*Problem to work on:* Set the whole listing down again without deviation.

*Raw data:*
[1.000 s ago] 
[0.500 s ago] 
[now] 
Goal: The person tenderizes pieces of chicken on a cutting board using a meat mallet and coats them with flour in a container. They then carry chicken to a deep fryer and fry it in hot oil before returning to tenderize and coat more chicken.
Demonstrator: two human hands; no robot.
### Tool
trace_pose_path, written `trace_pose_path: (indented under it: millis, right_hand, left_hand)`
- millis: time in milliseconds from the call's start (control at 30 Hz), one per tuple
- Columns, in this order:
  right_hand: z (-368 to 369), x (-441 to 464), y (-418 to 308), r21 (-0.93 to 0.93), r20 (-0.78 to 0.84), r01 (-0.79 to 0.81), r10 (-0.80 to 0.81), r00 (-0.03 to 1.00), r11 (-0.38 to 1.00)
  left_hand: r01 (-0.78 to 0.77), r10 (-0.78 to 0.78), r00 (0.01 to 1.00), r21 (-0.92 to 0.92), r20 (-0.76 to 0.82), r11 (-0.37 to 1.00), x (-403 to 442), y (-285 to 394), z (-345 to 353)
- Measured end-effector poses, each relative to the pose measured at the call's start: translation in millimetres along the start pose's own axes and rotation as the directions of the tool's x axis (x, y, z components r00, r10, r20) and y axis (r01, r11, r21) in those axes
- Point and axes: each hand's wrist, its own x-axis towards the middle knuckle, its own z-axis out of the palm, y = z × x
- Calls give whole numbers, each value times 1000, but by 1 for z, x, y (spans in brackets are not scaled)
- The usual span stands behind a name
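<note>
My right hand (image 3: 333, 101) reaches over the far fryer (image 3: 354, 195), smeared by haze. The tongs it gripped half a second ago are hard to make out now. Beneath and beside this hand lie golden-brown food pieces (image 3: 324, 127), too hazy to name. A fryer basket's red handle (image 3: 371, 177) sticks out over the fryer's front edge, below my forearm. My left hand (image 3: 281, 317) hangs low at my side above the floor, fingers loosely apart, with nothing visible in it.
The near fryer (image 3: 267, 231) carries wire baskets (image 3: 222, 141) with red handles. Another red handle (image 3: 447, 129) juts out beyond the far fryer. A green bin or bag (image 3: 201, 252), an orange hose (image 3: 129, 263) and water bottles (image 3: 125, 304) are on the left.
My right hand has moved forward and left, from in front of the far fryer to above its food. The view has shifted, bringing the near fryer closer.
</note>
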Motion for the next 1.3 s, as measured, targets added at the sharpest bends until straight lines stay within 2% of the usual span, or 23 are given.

*Completed task:*
[1.000 s ago] 
[0.500 s ago] 
[now] 
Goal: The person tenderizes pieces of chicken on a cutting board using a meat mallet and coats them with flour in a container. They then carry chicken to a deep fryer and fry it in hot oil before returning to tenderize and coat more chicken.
Demonstrator: two human hands; no robot.
### Tool
trace_pose_path, written `trace_pose_path: (indented under it: millis, right_hand, left_hand)`
- millis: time in milliseconds from the call's start (control at 30 Hz), one per tuple
- Columns, in this order:
  right_hand: z (-368 to 369), x (-441 to 464), y (-418 to 308), r21 (-0.93 to 0.93), r20 (-0.78 to 0.84), r01 (-0.79 to 0.81), r10 (-0.80 to 0.81), r00 (-0.03 to 1.00), r11 (-0.38 to 1.00)
  left_hand: r01 (-0.78 to 0.77), r10 (-0.78 to 0.78), r00 (0.01 to 1.00), r21 (-0.92 to 0.92), r20 (-0.76 to 0.82), r11 (-0.37 to 1.00), x (-403 to 442), y (-285 to 394), z (-345 to 353)
- Measured end-effector poses, each relative to the pose measured at the call's start: translation in millimetres along the start pose's own axes and rotation as the directions of the tool's x axis (x, y, z components r00, r10, r20) and y axis (r01, r11, r21) in those axes
- Point and axes: each hand's wrist, its own x-axis towards the middle knuckle, its own z-axis out of the palm, y = z × x
- Calls give whole numbers, each value times 1000, but by 1 for z, x, y (spans in brackets are not scaled)
- The usual span stands behind a name
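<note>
My right hand (image 3: 333, 101) reaches over the far fryer (image 3: 354, 195), smeared by haze. The tongs it gripped half a second ago are hard to make out now. Beneath and beside this hand lie golden-brown food pieces (image 3: 324, 127), too hazy to name. A fryer basket's red handle (image 3: 371, 177) sticks out over the fryer's front edge, below my forearm. My left hand (image 3: 281, 317) hangs low at my side above the floor, fingers loosely apart, with nothing visible in it.
The near fryer (image 3: 267, 231) carries wire baskets (image 3: 222, 141) with red handles. Another red handle (image 3: 447, 129) juts out beyond the far fryer. A green bin or bag (image 3: 201, 252), an orange hose (image 3: 129, 263) and water bottles (image 3: 125, 304) are on the left.
My right hand has moved forward and left, from in front of the far fryer to above its food. The view has shifted, bringing the near fryer closer.
</note>
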Motion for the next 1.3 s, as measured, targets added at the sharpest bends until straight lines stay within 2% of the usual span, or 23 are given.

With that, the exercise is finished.